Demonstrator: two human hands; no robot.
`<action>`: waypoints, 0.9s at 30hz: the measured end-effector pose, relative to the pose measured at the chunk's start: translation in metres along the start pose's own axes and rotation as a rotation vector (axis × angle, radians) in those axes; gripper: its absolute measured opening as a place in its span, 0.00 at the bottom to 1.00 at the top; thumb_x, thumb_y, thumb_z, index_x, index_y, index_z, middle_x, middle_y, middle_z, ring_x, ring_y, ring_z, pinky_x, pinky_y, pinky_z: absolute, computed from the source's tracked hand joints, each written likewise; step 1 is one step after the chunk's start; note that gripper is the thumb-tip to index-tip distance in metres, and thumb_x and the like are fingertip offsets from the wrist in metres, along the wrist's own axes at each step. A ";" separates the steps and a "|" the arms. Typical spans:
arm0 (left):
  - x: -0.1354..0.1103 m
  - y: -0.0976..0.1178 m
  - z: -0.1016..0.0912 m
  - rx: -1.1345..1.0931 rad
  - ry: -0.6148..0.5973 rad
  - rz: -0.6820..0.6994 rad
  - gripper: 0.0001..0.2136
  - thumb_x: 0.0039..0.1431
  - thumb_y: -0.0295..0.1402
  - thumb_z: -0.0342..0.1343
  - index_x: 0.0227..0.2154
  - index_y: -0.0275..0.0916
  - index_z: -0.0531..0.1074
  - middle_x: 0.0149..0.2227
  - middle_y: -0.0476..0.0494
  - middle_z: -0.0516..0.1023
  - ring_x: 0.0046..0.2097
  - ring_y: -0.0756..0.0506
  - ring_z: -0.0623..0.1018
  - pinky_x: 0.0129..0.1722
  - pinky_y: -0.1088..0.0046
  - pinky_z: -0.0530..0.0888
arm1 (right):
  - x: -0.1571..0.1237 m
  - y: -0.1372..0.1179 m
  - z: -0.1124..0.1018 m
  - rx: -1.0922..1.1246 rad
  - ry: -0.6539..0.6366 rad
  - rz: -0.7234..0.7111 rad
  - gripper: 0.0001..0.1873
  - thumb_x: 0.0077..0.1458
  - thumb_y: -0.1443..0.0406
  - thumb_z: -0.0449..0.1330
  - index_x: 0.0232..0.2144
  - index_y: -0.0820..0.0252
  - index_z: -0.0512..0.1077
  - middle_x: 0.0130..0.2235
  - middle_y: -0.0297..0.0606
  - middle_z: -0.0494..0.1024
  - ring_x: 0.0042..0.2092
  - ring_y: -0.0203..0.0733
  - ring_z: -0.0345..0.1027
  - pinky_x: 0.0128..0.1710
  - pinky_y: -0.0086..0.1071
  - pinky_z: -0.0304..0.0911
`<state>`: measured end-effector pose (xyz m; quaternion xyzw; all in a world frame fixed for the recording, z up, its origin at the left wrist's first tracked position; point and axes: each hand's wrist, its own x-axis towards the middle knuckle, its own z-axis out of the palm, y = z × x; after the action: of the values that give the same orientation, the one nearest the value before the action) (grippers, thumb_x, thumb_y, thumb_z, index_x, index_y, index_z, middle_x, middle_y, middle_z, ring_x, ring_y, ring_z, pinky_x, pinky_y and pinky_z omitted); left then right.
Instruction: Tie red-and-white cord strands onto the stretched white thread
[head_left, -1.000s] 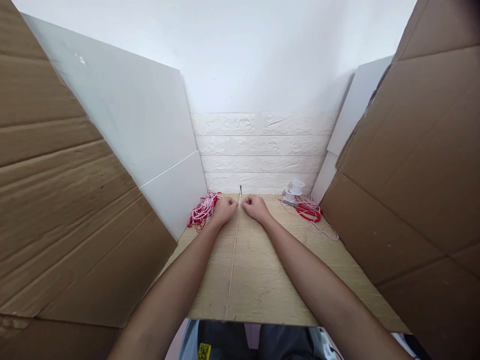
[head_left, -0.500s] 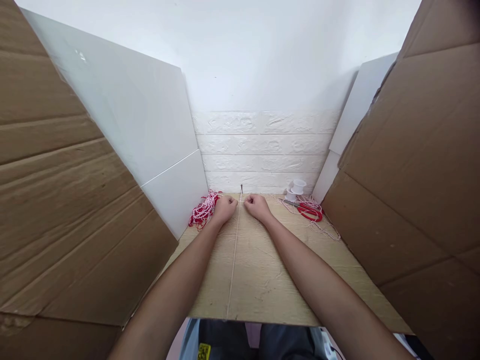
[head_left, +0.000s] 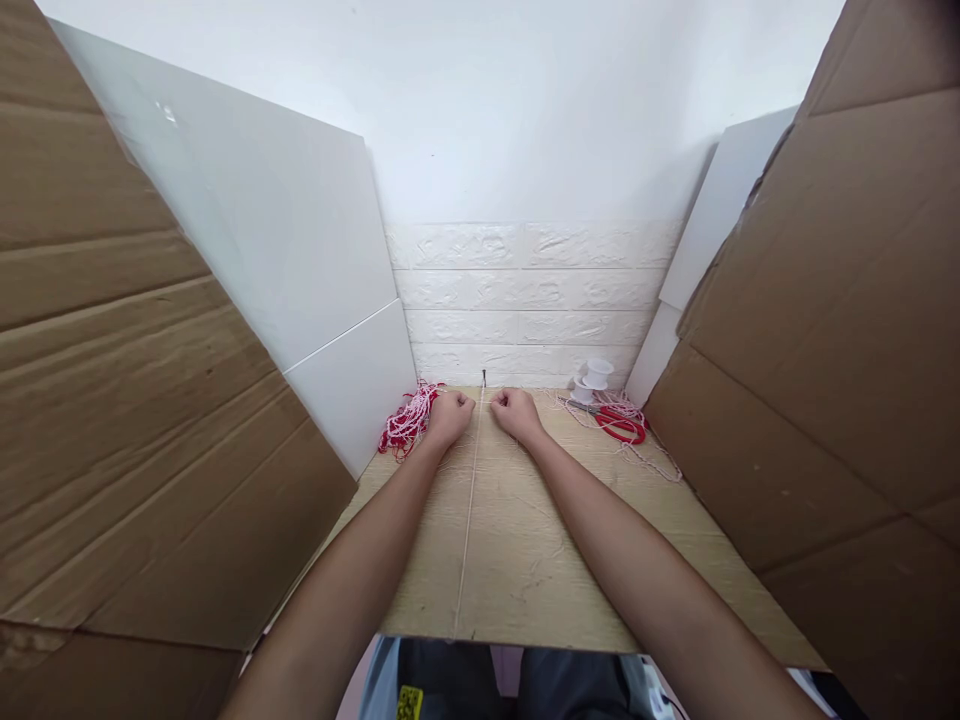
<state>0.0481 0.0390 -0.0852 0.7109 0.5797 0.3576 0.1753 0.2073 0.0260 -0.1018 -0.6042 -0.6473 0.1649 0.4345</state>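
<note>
A pale cord runs from a dark nail at the back of the wooden board down to its front edge. Close to the nail, my left hand is closed just left of the cord, pinching a thin thread. On the other side, my right hand is also closed in a pinch on thread. A short stretch of light thread crosses the cord between the two hands. The fingertips are small in the picture, so the thread's ends are hidden.
Beside my left hand lies a heap of red and white cord. To the right are red-handled scissors, white spools and loose pinkish cord. Cardboard panels flank the wooden board.
Both hands hold almost the same place and pinch. My right hand has shifted very slightly to the right; the cord and the things around it look unchanged.
</note>
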 end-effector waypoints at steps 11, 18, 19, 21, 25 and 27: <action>-0.003 0.000 -0.008 -0.033 -0.094 0.052 0.09 0.51 0.33 0.51 0.21 0.35 0.72 0.24 0.48 0.74 0.30 0.47 0.72 0.32 0.73 0.64 | -0.001 0.003 -0.003 0.163 0.023 0.072 0.08 0.49 0.66 0.56 0.26 0.62 0.76 0.27 0.35 0.78 0.30 0.39 0.68 0.33 0.29 0.59; -0.002 -0.002 -0.006 -0.080 -0.081 0.054 0.12 0.54 0.34 0.50 0.28 0.34 0.77 0.30 0.45 0.79 0.35 0.45 0.76 0.37 0.72 0.68 | 0.002 -0.005 -0.014 0.472 0.218 0.019 0.14 0.49 0.61 0.56 0.33 0.63 0.77 0.32 0.39 0.79 0.33 0.41 0.69 0.37 0.31 0.63; -0.002 -0.003 -0.006 -0.084 -0.083 0.053 0.12 0.54 0.34 0.50 0.29 0.34 0.78 0.31 0.44 0.80 0.35 0.45 0.76 0.37 0.72 0.68 | 0.004 -0.009 -0.019 0.475 0.252 -0.003 0.14 0.49 0.61 0.55 0.33 0.63 0.77 0.32 0.39 0.79 0.33 0.40 0.68 0.37 0.31 0.63; -0.002 -0.003 -0.006 -0.087 -0.092 0.049 0.12 0.54 0.34 0.51 0.30 0.34 0.78 0.32 0.44 0.80 0.36 0.44 0.77 0.38 0.71 0.69 | 0.008 -0.021 -0.032 0.495 0.298 -0.039 0.15 0.50 0.60 0.55 0.34 0.63 0.77 0.30 0.38 0.78 0.31 0.40 0.67 0.34 0.31 0.62; -0.003 -0.002 -0.008 -0.082 -0.098 0.037 0.12 0.54 0.33 0.51 0.32 0.34 0.79 0.33 0.43 0.81 0.36 0.44 0.77 0.38 0.71 0.69 | 0.009 -0.042 -0.058 0.550 0.281 -0.032 0.16 0.52 0.59 0.54 0.37 0.63 0.75 0.25 0.34 0.75 0.24 0.35 0.62 0.25 0.27 0.57; -0.004 0.000 -0.009 -0.085 -0.082 0.017 0.12 0.53 0.31 0.52 0.36 0.33 0.78 0.32 0.43 0.80 0.35 0.45 0.76 0.37 0.72 0.69 | 0.002 -0.047 -0.065 0.546 0.185 0.007 0.16 0.53 0.58 0.55 0.38 0.62 0.74 0.21 0.31 0.73 0.19 0.33 0.58 0.20 0.26 0.53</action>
<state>0.0414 0.0342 -0.0805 0.7218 0.5503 0.3540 0.2256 0.2270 -0.0020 -0.0297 -0.4794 -0.5344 0.2787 0.6379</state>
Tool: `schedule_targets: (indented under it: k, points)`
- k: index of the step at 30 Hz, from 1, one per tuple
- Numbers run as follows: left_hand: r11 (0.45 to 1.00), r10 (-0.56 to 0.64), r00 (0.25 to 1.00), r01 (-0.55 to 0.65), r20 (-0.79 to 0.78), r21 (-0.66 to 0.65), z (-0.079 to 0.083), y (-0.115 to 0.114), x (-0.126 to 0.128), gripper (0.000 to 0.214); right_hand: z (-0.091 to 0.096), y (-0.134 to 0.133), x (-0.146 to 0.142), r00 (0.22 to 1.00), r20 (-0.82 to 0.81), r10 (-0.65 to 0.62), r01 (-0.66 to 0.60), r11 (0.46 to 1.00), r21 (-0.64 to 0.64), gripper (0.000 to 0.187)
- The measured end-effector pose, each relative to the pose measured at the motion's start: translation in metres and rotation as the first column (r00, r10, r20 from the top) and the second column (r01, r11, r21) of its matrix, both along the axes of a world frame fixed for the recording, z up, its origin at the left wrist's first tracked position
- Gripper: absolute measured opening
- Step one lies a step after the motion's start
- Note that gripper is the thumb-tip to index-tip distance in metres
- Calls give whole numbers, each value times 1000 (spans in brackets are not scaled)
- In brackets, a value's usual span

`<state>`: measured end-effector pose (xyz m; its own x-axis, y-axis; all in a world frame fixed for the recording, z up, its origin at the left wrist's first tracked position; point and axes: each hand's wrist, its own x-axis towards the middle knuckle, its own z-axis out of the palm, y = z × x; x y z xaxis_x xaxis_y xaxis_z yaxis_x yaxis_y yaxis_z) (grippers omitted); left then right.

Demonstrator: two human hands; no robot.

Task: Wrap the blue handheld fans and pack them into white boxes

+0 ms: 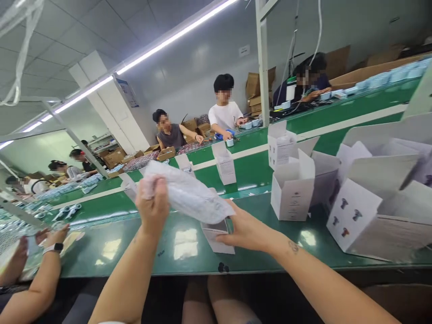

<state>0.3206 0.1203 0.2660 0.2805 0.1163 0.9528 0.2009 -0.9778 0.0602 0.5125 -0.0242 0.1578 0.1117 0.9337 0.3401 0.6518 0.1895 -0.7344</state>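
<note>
My left hand (153, 198) is closed on one end of a white translucent wrapped packet (191, 193); what is inside it cannot be made out. The packet slants down to the right, its lower end above a small white box (216, 236) on the green bench. My right hand (245, 227) grips that box by its right side, thumb across the front and fingers behind. The packet hides the box's upper part.
Several open white boxes (292, 193) stand on the bench at my right, the nearest with printed pictures (353, 213). More boxes (224, 166) stand on the green conveyor (249, 175). A co-worker's hands (50, 238) are at the left. People sit across the line.
</note>
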Motion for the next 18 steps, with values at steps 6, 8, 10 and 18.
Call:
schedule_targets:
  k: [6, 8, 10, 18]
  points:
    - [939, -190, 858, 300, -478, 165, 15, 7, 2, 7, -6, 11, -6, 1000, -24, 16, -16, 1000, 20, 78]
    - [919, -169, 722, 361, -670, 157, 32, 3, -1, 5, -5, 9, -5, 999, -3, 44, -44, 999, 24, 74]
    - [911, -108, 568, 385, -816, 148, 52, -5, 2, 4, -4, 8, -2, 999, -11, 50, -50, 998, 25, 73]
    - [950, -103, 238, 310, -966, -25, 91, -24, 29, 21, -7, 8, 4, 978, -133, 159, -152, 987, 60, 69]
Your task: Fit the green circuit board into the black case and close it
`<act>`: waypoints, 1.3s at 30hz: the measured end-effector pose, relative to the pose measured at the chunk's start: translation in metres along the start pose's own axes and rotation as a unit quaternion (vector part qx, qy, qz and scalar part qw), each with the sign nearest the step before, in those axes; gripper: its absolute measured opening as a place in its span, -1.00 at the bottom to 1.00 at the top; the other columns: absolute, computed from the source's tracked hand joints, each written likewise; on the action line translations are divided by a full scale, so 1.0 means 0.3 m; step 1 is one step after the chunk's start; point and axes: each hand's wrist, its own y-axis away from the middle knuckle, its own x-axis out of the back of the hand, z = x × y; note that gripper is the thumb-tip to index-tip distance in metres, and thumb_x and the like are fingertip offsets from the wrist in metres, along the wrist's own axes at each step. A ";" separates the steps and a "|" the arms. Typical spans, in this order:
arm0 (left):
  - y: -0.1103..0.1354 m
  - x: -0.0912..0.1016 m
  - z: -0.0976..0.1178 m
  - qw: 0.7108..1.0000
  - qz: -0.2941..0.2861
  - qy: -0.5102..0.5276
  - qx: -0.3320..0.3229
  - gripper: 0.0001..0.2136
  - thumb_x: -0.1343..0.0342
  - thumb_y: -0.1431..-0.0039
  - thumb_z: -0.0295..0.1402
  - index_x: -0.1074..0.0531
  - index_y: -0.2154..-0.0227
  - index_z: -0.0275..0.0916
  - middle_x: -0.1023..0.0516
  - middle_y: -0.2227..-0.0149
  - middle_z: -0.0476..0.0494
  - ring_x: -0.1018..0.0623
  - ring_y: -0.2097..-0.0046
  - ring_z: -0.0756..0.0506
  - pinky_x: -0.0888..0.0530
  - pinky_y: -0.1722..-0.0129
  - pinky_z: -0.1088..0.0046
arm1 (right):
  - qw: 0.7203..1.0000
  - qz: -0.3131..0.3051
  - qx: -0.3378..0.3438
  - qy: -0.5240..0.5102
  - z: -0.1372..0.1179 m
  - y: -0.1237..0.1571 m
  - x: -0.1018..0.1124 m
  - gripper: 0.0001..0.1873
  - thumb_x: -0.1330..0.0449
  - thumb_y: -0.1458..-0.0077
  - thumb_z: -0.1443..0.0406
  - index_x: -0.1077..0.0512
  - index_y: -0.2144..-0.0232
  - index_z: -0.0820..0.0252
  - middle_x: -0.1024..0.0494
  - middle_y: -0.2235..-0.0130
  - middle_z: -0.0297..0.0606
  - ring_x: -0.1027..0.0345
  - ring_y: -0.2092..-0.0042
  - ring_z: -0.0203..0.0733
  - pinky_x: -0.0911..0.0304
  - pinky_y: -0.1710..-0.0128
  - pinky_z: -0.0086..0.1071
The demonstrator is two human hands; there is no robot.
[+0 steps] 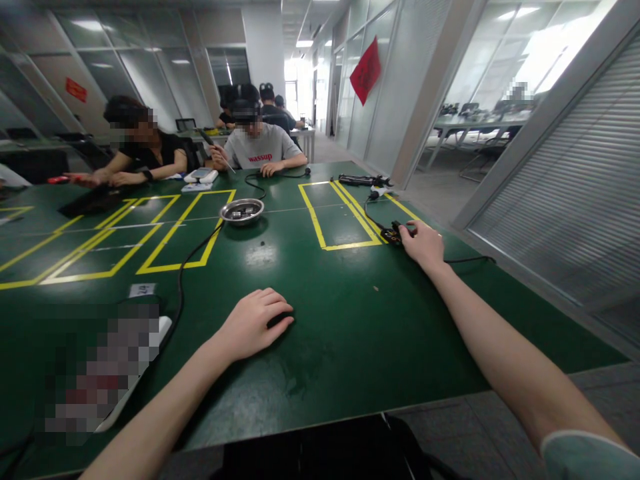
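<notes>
At the right side of the green table (345,293), my right hand (423,243) has its fingers closed on a small black part (391,233) with gold-coloured spots. Its exact kind is too small to tell. A dark cable runs from near that part back towards a white piece (380,192). My left hand (257,323) rests on the tabletop in front of me, fingers loosely bent and thumb apart, with nothing visible in it.
A metal bowl (242,212) holds small metal parts. A black cable (183,273) crosses the left side near a blurred device with a white edge (163,327). Black tool-like items (363,180) lie at the back right. Two people (263,143) sit across the table.
</notes>
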 end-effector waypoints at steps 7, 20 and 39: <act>0.001 0.004 0.000 1.000 -0.002 0.006 0.003 -0.87 -0.15 -0.39 -0.35 -0.59 0.14 -0.21 -0.67 0.15 -0.14 -0.63 0.11 -0.16 -0.52 0.11 0.28 | 0.994 -0.019 -0.077 -0.069 0.037 -0.007 0.005 -0.57 -0.01 -0.32 0.29 -0.47 -0.13 0.29 -0.67 0.15 -0.03 -0.43 0.54 -0.17 -0.37 0.38 -0.27; 0.000 0.006 0.000 1.000 -0.008 0.016 0.008 -0.87 -0.16 -0.39 -0.35 -0.60 0.15 -0.22 -0.67 0.14 -0.15 -0.63 0.10 -0.16 -0.54 0.11 0.29 | 0.995 -0.010 0.092 0.041 0.016 0.000 -0.012 -0.56 -0.30 -0.07 0.10 -0.56 0.05 0.23 -0.51 0.11 -0.02 -0.45 0.10 0.12 -0.38 0.06 -0.12; -0.002 0.006 -0.030 0.996 0.087 0.003 0.024 -0.83 -0.10 -0.40 -0.36 -0.60 0.21 -0.21 -0.70 0.24 -0.14 -0.63 0.20 -0.14 -0.55 0.18 0.31 | 0.970 -0.148 0.190 -0.006 -0.149 0.159 -0.024 -0.71 -0.34 -0.12 0.17 -0.61 0.13 0.15 -0.70 0.10 -0.12 -0.59 0.08 0.04 -0.44 0.12 -0.26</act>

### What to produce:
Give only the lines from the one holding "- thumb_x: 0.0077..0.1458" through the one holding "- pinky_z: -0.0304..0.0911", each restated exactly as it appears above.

### Solved exercise:
  - thumb_x: 0.0077..0.1458
  - thumb_y: -0.1443..0.0406
  - thumb_z: -0.0449..0.1330
  - index_x: 0.0232..0.2144
  - index_y: -0.0820..0.0252
  - index_z: -0.0512..0.1077
  - middle_x: 0.0130..0.2235
  - middle_y: -0.0297..0.0606
  - middle_z: -0.0494..0.1024
  - ring_x: 0.0042..0.2092
  - ring_y: -0.0203..0.0733
  - ring_z: -0.0345..0.1027
  - pinky_x: 0.0128..0.1710
  - pinky_y: -0.0086..0.1071
  - pinky_z: -0.0304..0.0911

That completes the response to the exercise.